STJ: “havendo erro na correta tipificação
dos fatos descritos pelo órgão ministerial, ou dúvida quanto ao exato enquadramento
jurídico a eles dado, cumpre ao togado receber a denúncia tal como proposta, para
que, no momento que for prolatar a sentença, proceda às correções necessárias.”
(RHC 27.628-GO).
STF: “Não é lícito ao Juiz, no ato de recebimento
da denúncia, quando faz apenas juízo de admissibilidade da acusação, conferir definição
jurídica aos fatos narrados na peça acusatória. Poderá fazê-lo adequadamente no
momento da prolação da sentença, ocasião em que poderá haver a emendatio libelli ou a mutatio libelli, se a instrução criminal
assim o
indicar.” (HC 87.324-SP)
Exceção: a
doutrina e a jurisprudência têm admitido em determinados casos a correção do
enquadramento típico logo no ato de recebimento da denúncia ou queixa, mas
somente para beneficiar o réu ou para permitir a correta fixação da competência
ou do procedimento a ser adotado.
Ex: MP denuncia o réu por furto
qualificado (art. 155, § 4º, II, do CP). O juiz, analisando a denúncia, percebe
que, pelos fatos narrados, aquela conduta se amolda ao tipo do estelionato (art.
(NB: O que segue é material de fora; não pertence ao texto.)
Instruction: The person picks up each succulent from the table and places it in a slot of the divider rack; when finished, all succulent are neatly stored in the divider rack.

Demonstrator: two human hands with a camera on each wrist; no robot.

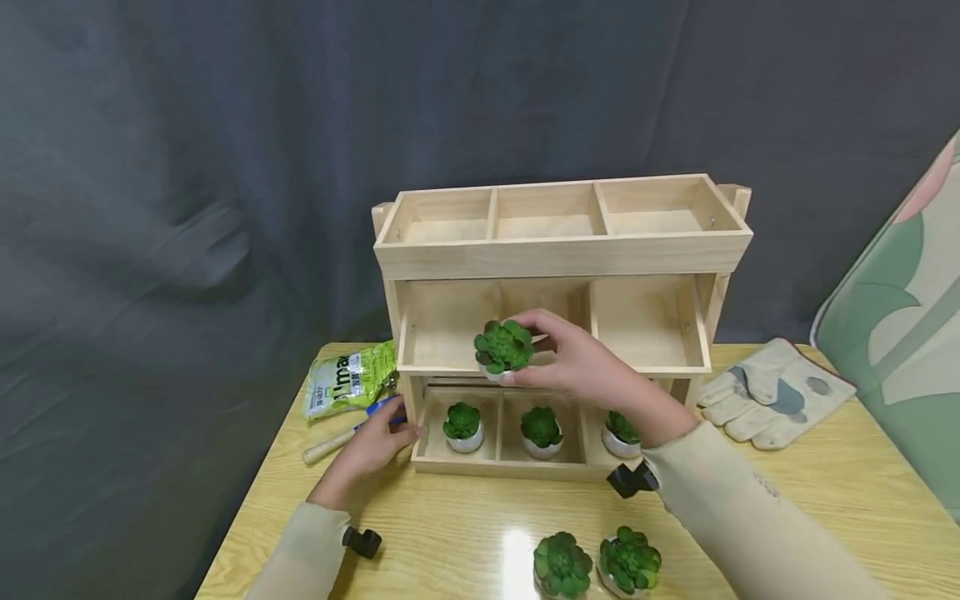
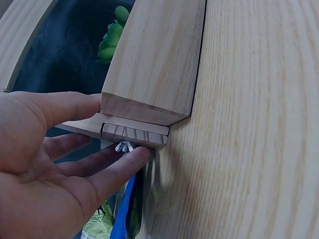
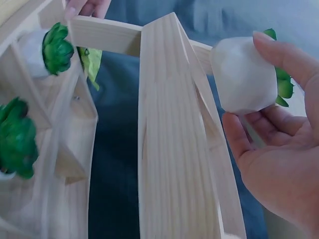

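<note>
My right hand (image 1: 570, 354) holds a small potted succulent (image 1: 503, 347) in front of the middle tier of a wooden shelf (image 1: 562, 257). In the right wrist view, thumb and fingers pinch its white pot (image 3: 242, 74). At the shelf's lower left corner is my left hand (image 1: 378, 442). The left wrist view has its thumb against the bottom tray's corner (image 2: 134, 107) and a fingertip at the frame's foot, by a wing nut (image 2: 124, 146). Three potted succulents stand in the bottom tray: left (image 1: 464, 427), middle (image 1: 542, 432) and right (image 1: 621, 434), the last partly behind my right arm.
Two more succulents (image 1: 562, 565) (image 1: 630, 561) stand on the table (image 1: 450, 533) near its front. Left of the shelf lie a green packet (image 1: 351, 382) and a tool with a pale handle (image 1: 327, 447). Work gloves (image 1: 776, 393) lie on the right.
</note>
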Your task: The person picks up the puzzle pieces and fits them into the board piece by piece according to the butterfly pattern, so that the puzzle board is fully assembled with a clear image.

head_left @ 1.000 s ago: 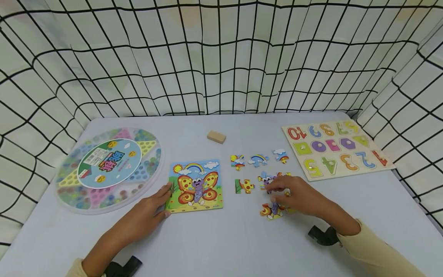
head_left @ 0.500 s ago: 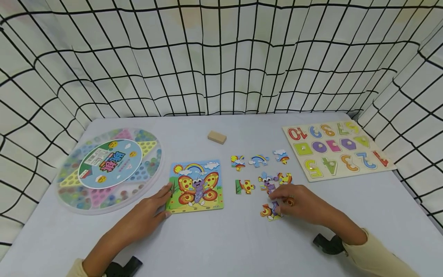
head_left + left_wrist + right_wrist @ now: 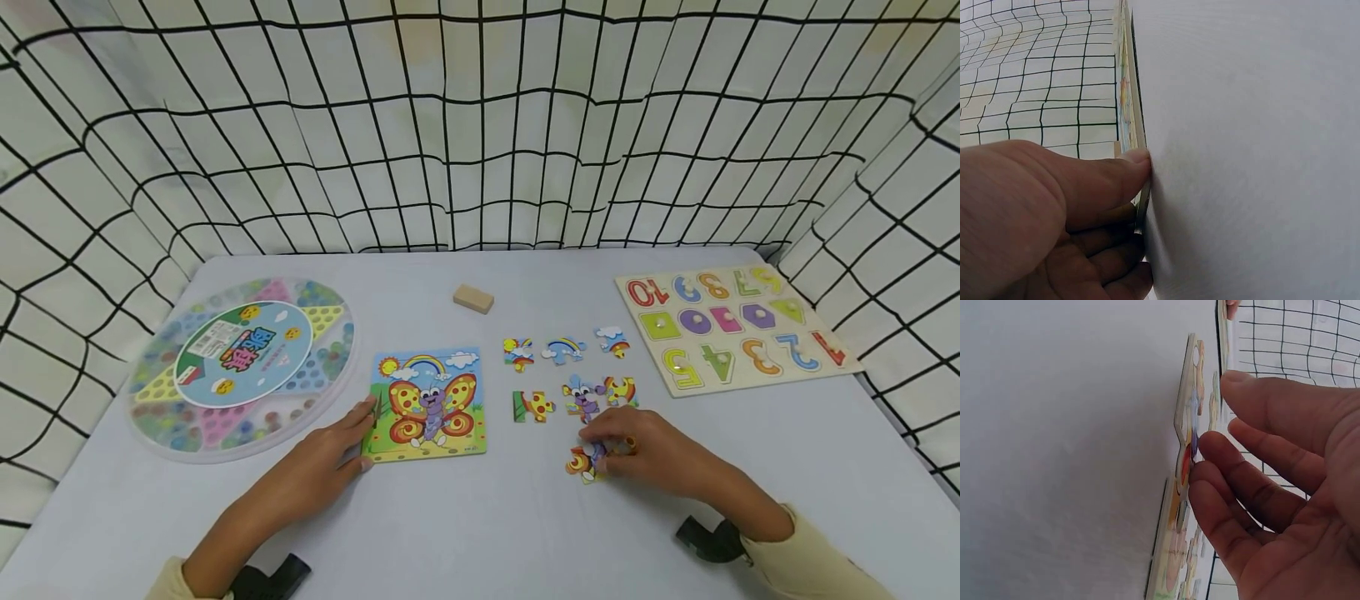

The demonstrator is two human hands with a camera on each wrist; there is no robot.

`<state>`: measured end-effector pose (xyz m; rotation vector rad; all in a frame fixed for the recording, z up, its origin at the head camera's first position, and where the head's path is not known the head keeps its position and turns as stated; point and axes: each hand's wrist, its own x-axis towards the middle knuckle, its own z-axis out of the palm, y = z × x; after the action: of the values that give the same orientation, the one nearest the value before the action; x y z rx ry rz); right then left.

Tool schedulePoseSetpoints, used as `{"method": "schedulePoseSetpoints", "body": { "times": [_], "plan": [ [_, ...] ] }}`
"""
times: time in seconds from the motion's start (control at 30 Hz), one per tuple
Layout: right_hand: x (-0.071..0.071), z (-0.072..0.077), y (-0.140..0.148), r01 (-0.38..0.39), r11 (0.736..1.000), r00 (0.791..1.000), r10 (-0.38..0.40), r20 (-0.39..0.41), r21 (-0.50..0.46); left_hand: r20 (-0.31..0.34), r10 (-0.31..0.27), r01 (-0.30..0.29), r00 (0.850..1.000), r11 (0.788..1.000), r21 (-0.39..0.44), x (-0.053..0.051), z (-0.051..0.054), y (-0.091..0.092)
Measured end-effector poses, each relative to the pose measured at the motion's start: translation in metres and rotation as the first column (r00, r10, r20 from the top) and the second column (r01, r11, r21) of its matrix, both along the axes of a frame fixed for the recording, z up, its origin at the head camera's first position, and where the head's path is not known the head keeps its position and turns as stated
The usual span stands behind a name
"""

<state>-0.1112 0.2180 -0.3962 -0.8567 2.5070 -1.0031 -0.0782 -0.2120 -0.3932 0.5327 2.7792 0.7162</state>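
Left hand (image 3: 318,462) loose, thumb and fingertips along left edge of butterfly board (image 3: 431,408), flat on table (image 3: 450,533). Right hand (image 3: 656,450) over bottom pieces (image 3: 579,462), thumb and bent fingers parted, nothing seen pinched; contact unclear. Rainbow piece (image 3: 562,350) in far row, block (image 3: 473,298) beyond. Number board (image 3: 703,383) right, round game (image 3: 243,354) left.

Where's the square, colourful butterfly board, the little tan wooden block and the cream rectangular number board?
Butterfly board (image 3: 432,407): head view, on the butterfly's purple body.
Wooden block (image 3: 473,297): head view, on its top face.
Number board (image 3: 738,336): head view, bare surface near its middle.
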Motion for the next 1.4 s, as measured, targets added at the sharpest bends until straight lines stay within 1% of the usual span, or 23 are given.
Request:
{"method": "schedulePoseSetpoints", "body": {
  "times": [0.2,0.33,0.43,0.57,0.7,0.83,0.97,1.07,1.13,1.23,1.4],
  "plan": [
    [0.002,-0.002,-0.004,0.024,0.997,1.000,-0.023,-0.013,0.078,-0.024,-0.005,0.005,1.000,1.000,0.004,-0.001,-0.001,-0.002],
    [0.002,-0.003,-0.008,0.032,0.993,0.999,-0.031,-0.016,0.118,-0.016,-0.006,0.006,1.000,1.000,0.002,0.000,-0.001,-0.002],
    [0.002,-0.002,-0.009,0.016,0.989,0.998,-0.008,-0.056,0.144,-0.014,-0.006,0.006,1.000,1.000,-0.005,0.000,-0.001,-0.002],
    [0.003,-0.001,-0.010,0.009,0.986,0.994,0.008,-0.108,0.164,-0.029,-0.010,0.009,1.000,1.000,-0.008,0.000,-0.001,-0.001],
    [0.003,0.001,-0.011,0.008,0.988,0.992,0.011,-0.125,0.155,-0.036,-0.014,0.014,0.999,1.000,-0.007,0.001,-0.001,-0.001],
    [0.004,0.003,-0.012,0.021,0.993,0.994,-0.008,-0.110,0.118,-0.035,-0.017,0.017,0.999,1.000,-0.009,0.000,-0.001,-0.002],
    [0.002,0.005,-0.013,0.011,0.999,0.999,-0.009,-0.041,0.047,-0.033,-0.011,0.011,0.999,1.000,-0.002,0.000,-0.001,-0.002],
    [0.000,0.006,-0.013,-0.018,1.000,1.000,0.018,0.022,0.010,-0.025,-0.007,0.008,1.000,1.000,0.001,-0.001,0.000,-0.002],
    [-0.001,0.005,-0.014,-0.033,0.999,0.998,0.033,0.045,0.005,-0.020,-0.008,0.008,1.000,1.000,0.000,-0.001,0.000,-0.002],
    [-0.003,0.004,-0.017,-0.042,0.999,0.998,0.042,0.042,0.005,-0.020,-0.008,0.008,1.000,1.000,-0.005,0.000,0.000,-0.001],
    [-0.007,0.006,-0.022,-0.046,0.999,0.999,0.046,0.007,-0.006,-0.019,-0.007,0.007,1.000,1.000,-0.010,0.000,0.000,-0.001]
  ]
}}
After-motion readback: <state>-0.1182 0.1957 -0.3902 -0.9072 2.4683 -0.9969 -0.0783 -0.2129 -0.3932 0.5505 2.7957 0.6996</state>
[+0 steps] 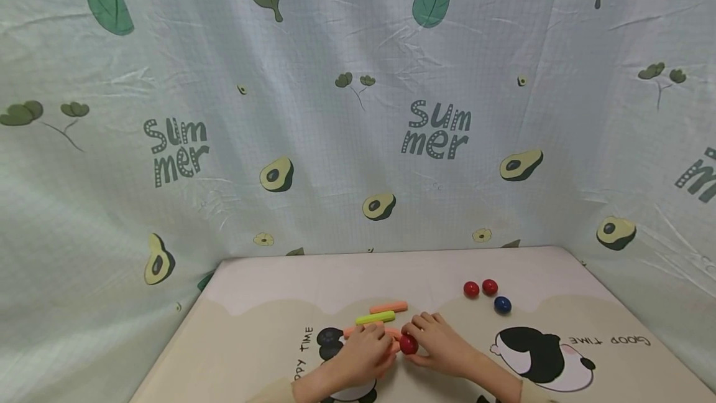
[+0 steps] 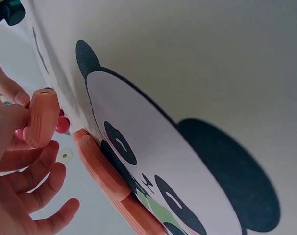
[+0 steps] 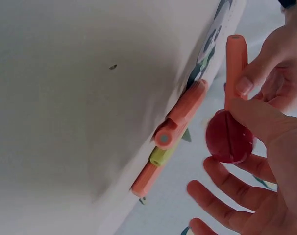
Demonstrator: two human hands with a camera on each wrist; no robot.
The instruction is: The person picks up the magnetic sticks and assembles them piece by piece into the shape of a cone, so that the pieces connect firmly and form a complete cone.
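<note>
An orange ridged stick (image 3: 235,68) is pinched by the left hand (image 1: 366,353), its end seen close in the left wrist view. My right hand (image 1: 442,347) holds a red ball (image 3: 230,137) between thumb and fingers, and the stick's lower end meets the ball in the right wrist view. Both hands are close together above the table. Beyond them lie a yellow-green stick (image 1: 375,318) and another orange stick (image 1: 388,307). More orange sticks (image 2: 103,169) lie beside the printed panda, partly hidden by the hands in the head view.
Two red balls (image 1: 472,290) and a dark blue ball (image 1: 502,305) sit toward the back right of the table (image 1: 252,322). A printed curtain (image 1: 324,142) hangs behind the table's back edge and along its sides.
</note>
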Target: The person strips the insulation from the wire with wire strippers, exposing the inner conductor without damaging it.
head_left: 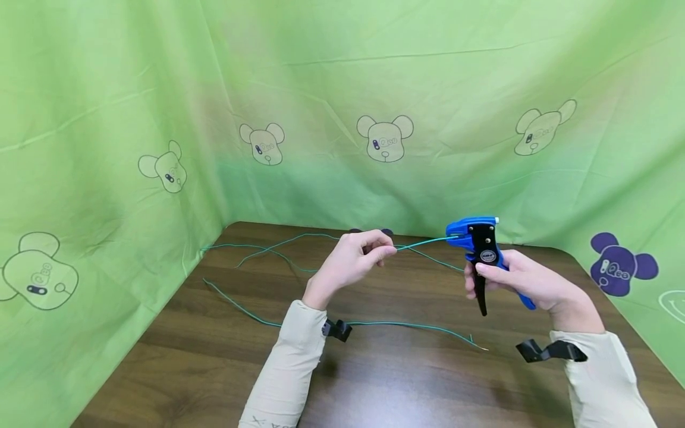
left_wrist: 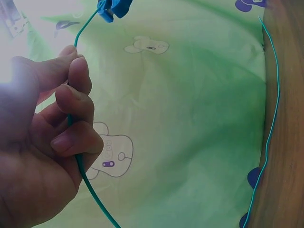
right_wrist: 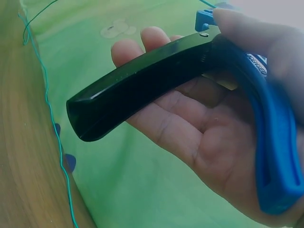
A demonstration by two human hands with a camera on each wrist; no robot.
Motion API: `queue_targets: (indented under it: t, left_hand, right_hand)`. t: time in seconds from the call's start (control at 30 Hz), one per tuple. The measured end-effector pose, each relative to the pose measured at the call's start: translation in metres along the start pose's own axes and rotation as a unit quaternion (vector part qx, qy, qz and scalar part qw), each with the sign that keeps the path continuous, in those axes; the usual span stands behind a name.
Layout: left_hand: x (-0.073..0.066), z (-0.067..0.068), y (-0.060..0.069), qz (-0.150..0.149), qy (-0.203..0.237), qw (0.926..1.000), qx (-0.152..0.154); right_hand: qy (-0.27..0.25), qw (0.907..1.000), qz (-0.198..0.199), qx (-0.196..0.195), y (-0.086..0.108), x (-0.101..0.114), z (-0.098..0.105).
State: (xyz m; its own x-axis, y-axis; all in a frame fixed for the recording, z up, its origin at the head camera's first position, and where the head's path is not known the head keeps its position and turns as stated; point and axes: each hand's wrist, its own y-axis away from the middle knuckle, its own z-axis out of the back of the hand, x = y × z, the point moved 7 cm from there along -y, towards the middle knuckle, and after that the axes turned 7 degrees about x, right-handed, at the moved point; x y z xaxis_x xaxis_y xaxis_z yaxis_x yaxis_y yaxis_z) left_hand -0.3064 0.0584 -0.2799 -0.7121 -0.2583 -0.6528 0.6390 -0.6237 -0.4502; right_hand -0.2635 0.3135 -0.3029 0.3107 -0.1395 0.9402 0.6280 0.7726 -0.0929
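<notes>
- Pinching a thin, blue-green, plastic-coated wire (head_left: pixel 425 242) with thumb and finger of the left hand (head_left: pixel 355 254); other fingers bent beside it.
- Holding a gun-shaped, blue and black wire stripper (head_left: pixel 487 256) in the right hand (head_left: pixel 532 280), at 3 o'clock from the left hand, with fingers about the long, curved, black handle (right_wrist: pixel 142 85).
- Wide apart from the smooth, blue handle (right_wrist: pixel 278 142): looks not squeezed yet.
- Up above the brown, wood-look counter (head_left: pixel 225 356), pointing to 3 o'clock into the stripper's blue nose. Can't tell how deep.
- Step in hand, most likely: feeding in the wire end to peel off its coat.
- Next, seems to call for keeping the wire still, then squeezing both handles together. Could slip if pinched too softly.
- On the counter, at 7 o'clock from the stripper: a loose, blue-green wire (head_left: pixel 407 324) with a bare-looking tip.
- At 10 o'clock from the left hand: far loops of blue-green wire (head_left: pixel 307 234). Can't tell if joined to the held one.
</notes>
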Motion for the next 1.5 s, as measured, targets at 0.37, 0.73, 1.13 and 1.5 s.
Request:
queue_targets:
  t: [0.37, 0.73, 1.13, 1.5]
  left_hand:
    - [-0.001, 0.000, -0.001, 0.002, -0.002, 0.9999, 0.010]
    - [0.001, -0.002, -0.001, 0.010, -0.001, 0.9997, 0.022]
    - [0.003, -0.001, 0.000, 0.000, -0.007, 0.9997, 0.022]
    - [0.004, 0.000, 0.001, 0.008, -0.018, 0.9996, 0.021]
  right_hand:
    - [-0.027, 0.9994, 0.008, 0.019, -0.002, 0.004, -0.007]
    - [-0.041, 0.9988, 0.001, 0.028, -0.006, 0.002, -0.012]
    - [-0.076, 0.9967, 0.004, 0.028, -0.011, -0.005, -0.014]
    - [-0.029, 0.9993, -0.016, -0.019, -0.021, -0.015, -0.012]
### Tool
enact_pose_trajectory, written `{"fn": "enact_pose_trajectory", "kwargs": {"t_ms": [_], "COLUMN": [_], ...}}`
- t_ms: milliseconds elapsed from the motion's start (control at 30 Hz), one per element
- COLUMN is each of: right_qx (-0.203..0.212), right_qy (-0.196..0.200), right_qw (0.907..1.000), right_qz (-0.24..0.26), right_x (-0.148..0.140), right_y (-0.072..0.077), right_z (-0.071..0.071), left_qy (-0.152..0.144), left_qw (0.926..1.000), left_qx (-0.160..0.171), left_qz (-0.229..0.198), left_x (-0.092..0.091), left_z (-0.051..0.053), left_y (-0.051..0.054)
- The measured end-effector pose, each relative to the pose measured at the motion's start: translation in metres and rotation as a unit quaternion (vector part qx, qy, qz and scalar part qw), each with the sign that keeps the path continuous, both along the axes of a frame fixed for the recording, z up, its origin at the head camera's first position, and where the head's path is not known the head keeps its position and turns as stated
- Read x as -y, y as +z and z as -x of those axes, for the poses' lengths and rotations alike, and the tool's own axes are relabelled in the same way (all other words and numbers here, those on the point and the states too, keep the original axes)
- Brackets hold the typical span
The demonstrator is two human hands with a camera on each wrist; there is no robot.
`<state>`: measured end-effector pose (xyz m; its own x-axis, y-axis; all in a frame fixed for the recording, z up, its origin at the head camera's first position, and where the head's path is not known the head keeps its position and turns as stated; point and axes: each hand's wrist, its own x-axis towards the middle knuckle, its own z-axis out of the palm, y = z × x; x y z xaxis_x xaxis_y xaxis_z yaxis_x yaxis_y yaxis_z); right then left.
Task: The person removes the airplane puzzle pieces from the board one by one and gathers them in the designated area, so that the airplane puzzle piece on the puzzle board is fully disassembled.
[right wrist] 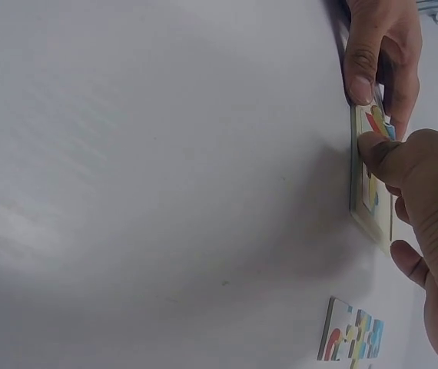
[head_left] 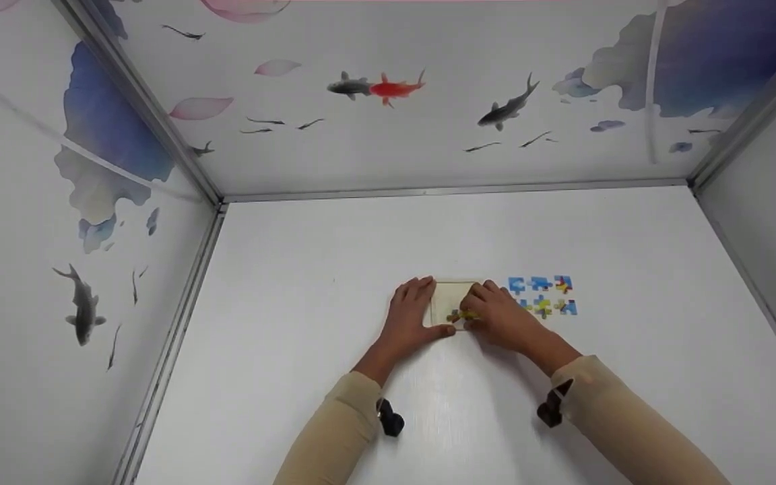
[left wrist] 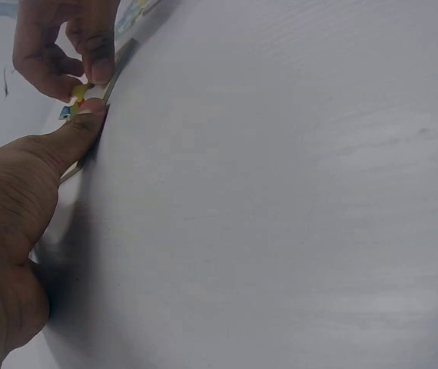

171, caput, do CP). Nesse caso, o magistrado poderia, ao receber a denúncia, desde
já fazer a desclassificação para estelionato, ao invés de aguardar pela sentença,
porque isso possibilitará que o acusado tenha direito à suspensão condicional
do processo, cabível no caso de estelionato (cuja pena mínima é igual a 1 ano),
mas impossível na hipótese de furto qualificado (pena mínima de 2 anos).
Resumindo:
É possível que o juiz, no ato de recebimento da denúncia
ou queixa,
altere a classificação jurídica do crime?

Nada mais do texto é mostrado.